Control of Processing Equipment
20230245872 · 2023-08-03
Inventors
- Gregory Austin Daly (Bristol, GB)
- Gavin Randal Tabor (Exeter, GB)
- Jonathan Edward Fieldsend (Exeter, GB)
Cpc classification
Y02P90/02
GENERAL TAGGING OF NEW TECHNOLOGICAL DEVELOPMENTS; GENERAL TAGGING OF CROSS-SECTIONAL TECHNOLOGIES SPANNING OVER SEVERAL SECTIONS OF THE IPC; TECHNICAL SUBJECTS COVERED BY FORMER USPC CROSS-REFERENCE ART COLLECTIONS [XRACs] AND DIGESTS
G05B2219/32187
PHYSICS
G05B2219/32181
PHYSICS
H01J37/32935
ELECTRICITY
G05B2219/32188
PHYSICS
International classification
H01L21/67
ELECTRICITY
Abstract
Broadly speaking, the present techniques provide a method and system for controlling a wafer production process in real-time using a trained machine learning, ML, model.
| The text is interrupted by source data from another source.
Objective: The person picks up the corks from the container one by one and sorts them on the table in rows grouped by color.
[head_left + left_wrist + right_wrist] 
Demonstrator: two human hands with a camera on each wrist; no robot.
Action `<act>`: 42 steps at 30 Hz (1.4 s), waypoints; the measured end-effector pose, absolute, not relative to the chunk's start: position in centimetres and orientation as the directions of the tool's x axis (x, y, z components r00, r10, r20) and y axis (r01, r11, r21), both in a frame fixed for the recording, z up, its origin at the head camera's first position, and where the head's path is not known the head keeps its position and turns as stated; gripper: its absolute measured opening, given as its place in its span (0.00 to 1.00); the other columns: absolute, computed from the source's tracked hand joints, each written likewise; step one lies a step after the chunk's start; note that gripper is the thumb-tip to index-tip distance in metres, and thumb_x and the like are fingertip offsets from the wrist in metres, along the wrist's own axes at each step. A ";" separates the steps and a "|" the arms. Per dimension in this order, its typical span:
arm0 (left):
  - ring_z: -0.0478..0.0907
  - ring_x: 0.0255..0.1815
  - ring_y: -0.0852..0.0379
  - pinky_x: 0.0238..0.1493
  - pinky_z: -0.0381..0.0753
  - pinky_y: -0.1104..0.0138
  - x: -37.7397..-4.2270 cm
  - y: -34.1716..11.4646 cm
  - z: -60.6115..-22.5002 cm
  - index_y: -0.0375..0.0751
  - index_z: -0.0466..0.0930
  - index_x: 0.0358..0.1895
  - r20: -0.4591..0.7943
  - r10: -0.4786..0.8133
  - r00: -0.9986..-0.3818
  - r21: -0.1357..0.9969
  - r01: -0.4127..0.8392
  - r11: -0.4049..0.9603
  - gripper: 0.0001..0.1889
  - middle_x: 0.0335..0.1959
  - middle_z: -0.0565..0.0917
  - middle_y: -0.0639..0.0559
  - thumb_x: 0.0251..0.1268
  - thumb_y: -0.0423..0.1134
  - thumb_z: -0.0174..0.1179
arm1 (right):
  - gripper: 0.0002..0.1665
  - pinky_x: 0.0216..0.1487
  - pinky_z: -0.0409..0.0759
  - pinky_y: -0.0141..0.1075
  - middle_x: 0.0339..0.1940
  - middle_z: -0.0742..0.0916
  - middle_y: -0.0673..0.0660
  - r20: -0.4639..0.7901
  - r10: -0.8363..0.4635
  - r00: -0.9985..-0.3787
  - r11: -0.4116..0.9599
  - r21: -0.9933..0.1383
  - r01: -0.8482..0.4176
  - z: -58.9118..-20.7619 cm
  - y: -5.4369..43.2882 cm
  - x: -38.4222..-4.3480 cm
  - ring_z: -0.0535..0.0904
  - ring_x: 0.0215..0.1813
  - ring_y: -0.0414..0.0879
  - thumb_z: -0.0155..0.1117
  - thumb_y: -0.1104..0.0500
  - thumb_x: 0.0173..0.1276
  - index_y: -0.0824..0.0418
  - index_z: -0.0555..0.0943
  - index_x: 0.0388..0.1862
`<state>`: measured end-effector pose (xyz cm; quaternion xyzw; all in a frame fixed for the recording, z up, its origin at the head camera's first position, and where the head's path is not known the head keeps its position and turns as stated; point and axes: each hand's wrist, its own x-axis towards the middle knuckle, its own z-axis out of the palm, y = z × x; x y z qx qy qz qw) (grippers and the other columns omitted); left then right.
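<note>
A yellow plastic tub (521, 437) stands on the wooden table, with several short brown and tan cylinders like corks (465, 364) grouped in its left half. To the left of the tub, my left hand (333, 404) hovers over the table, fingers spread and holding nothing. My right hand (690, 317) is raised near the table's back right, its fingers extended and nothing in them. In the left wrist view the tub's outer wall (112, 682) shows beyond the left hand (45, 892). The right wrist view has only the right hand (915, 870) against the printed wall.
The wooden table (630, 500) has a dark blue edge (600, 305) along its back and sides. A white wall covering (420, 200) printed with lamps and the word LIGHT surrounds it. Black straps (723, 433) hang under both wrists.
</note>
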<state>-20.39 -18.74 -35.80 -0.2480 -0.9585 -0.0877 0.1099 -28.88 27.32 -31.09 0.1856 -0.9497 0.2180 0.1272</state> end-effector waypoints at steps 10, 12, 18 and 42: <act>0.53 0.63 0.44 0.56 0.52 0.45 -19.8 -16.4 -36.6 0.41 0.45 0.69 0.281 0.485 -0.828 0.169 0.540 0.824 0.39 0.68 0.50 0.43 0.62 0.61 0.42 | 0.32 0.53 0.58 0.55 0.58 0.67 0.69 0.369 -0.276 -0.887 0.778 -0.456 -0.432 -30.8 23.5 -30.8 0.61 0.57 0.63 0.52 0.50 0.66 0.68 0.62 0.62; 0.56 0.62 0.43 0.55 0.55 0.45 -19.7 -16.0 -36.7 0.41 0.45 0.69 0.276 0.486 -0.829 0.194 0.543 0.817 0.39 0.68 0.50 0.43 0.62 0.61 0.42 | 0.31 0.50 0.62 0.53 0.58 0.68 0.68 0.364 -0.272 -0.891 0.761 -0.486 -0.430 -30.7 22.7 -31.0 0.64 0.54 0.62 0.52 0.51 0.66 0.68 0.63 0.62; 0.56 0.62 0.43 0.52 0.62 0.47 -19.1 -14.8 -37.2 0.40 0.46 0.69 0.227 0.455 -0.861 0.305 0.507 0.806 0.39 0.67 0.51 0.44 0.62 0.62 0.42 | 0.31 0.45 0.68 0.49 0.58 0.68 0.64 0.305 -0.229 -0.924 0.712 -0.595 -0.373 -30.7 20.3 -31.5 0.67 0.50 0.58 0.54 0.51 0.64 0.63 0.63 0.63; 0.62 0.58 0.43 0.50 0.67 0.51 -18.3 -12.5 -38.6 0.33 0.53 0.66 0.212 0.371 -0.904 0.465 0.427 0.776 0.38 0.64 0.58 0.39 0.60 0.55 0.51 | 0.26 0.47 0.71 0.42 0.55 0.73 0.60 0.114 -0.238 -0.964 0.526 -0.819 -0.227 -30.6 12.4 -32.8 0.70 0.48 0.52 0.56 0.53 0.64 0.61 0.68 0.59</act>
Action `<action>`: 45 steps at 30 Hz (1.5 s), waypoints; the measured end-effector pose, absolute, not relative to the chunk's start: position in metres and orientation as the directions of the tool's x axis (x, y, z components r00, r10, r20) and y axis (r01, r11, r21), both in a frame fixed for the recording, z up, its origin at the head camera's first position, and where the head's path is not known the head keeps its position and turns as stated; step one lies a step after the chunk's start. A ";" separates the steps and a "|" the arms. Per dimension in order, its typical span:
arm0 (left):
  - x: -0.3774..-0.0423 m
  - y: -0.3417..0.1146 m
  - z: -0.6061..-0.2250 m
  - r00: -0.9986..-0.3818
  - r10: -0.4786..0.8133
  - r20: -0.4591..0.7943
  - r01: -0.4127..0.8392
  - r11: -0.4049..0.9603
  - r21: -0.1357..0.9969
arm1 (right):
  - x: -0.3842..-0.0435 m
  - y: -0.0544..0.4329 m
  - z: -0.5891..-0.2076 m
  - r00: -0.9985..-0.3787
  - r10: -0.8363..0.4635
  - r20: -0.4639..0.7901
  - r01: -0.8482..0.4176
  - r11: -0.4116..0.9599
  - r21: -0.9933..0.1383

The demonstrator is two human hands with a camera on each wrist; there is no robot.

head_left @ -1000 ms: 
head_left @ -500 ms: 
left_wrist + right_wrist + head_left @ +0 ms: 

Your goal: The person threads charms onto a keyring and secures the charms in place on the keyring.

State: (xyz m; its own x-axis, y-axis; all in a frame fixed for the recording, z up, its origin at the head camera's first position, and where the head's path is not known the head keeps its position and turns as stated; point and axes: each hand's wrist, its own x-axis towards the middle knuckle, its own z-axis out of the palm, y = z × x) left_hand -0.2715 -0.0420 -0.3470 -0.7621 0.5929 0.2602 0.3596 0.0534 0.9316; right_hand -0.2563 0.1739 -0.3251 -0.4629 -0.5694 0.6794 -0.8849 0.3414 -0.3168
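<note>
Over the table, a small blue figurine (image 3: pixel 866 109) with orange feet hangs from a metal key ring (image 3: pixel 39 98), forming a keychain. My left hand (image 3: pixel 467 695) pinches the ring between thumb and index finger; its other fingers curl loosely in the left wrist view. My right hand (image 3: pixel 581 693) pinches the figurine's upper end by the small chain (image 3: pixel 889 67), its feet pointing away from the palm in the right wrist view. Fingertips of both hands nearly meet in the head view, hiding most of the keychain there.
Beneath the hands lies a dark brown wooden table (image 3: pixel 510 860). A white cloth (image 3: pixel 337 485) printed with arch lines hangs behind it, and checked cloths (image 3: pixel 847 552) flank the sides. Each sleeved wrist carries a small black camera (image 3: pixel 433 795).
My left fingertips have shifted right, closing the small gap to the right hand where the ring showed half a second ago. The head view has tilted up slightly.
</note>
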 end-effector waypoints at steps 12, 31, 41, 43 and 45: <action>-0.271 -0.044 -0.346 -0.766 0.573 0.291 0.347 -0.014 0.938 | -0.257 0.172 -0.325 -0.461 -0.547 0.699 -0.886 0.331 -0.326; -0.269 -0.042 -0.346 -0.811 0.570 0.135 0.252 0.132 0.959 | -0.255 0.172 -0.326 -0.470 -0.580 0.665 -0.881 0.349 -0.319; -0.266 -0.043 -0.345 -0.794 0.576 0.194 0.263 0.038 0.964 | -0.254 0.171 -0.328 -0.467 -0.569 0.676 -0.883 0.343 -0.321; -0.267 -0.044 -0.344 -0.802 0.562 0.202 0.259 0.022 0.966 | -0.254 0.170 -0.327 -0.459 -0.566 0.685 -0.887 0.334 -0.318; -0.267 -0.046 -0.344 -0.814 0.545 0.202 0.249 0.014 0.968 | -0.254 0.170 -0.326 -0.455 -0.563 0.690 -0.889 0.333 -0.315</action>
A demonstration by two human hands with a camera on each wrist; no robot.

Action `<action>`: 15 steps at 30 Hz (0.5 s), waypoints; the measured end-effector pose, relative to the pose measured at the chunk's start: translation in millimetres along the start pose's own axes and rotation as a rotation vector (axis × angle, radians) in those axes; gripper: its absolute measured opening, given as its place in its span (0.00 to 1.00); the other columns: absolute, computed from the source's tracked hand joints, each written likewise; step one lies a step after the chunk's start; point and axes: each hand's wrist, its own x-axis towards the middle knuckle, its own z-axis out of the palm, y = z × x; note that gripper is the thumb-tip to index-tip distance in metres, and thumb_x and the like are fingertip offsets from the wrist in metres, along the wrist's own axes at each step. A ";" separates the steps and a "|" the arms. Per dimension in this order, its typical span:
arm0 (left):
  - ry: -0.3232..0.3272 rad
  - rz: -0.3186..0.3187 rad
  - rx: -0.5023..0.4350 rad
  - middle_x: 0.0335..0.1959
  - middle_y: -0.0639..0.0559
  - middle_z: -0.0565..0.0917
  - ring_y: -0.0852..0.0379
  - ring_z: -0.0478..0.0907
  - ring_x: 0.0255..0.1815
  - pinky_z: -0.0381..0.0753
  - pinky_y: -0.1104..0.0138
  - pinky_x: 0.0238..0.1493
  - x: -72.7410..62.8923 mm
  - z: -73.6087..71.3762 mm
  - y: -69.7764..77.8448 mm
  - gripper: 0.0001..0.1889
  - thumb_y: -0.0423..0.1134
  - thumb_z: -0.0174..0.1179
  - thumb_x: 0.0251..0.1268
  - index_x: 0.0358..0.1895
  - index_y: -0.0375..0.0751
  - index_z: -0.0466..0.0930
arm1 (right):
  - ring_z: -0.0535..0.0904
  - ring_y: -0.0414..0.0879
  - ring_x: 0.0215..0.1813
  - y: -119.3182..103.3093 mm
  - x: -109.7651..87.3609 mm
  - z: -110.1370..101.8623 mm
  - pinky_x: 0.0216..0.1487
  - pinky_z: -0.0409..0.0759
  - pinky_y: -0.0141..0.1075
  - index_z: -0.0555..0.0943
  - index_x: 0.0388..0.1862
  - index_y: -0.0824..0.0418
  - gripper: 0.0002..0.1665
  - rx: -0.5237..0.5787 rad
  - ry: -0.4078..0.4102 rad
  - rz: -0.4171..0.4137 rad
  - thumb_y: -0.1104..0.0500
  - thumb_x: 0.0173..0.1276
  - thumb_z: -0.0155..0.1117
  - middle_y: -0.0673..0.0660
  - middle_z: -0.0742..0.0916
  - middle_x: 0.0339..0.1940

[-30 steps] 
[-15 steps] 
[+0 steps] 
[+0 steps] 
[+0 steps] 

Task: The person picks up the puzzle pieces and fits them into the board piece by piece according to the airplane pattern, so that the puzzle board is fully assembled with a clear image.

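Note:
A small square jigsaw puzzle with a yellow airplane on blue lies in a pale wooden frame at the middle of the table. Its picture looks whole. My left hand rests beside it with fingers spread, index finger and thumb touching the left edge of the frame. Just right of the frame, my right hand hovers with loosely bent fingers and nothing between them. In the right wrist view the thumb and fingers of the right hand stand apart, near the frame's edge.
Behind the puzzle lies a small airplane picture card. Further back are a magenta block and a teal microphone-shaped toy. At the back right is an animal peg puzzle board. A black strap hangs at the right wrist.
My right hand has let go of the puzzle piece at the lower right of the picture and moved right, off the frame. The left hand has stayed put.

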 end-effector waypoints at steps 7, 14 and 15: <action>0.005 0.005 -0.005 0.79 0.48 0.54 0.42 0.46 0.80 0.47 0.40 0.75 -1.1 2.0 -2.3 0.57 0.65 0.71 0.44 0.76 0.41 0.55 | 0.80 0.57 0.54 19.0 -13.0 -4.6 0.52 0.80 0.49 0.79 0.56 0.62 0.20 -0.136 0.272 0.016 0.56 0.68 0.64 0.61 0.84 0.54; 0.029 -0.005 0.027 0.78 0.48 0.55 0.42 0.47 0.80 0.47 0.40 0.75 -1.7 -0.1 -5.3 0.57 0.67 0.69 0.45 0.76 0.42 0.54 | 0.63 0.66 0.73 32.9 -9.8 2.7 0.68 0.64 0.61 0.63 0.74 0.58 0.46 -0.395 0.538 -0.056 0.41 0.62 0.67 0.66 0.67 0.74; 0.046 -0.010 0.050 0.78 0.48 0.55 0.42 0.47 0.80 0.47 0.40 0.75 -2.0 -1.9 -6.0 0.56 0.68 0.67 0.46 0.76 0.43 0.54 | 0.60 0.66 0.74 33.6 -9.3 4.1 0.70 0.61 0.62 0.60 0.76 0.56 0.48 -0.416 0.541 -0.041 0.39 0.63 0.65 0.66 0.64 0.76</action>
Advantageously, the ML model uses multiple sensed parameters to determine a state of a plasma used in the wafer production process, and this can be used to adjust at least one control parameter of a plasma reactor used in the wafer production process to reduce process variability.
Claims
1-18. (canceled)
19. A computer-implemented method for controlling a wafer production process in real-time using a trained machine learning, ML, model, the method comprising: receiving sensor data from a plurality of sensors monitoring the wafer production process in real-time; inputting the sensor data from the plurality of sensors into a neural network of the trained ML model; generating, using the trained ML model, a latent representation of a state of a plasma used in the wafer production process; and adjusting in real-time, using the generated latent representation, at least one control parameter of a plasma reactor used in the wafer production process.
20. The method as claimed in claim 19, wherein receiving sensor data comprises receiving: at least one image of the plasma used in the wafer production process, and at least one optical emission spectrograph of the plasma.
21. The method as claimed in claim 19, wherein receiving sensor data comprises receiving at least one of: RF power applied to the plasma reactor, temperature of chamber furniture inside the plasma reactor, pressure inside the plasma reactor, gas flow rate into the plasma reactor, plasma impedance, and plasma electron density.
22. The method as claimed in claim 19 wherein generating a latent representation of a state of a plasma used in the wafer production process comprises: combining, using the neural network, the sensor data to generate a latent representation in real-time of the state of the plasma.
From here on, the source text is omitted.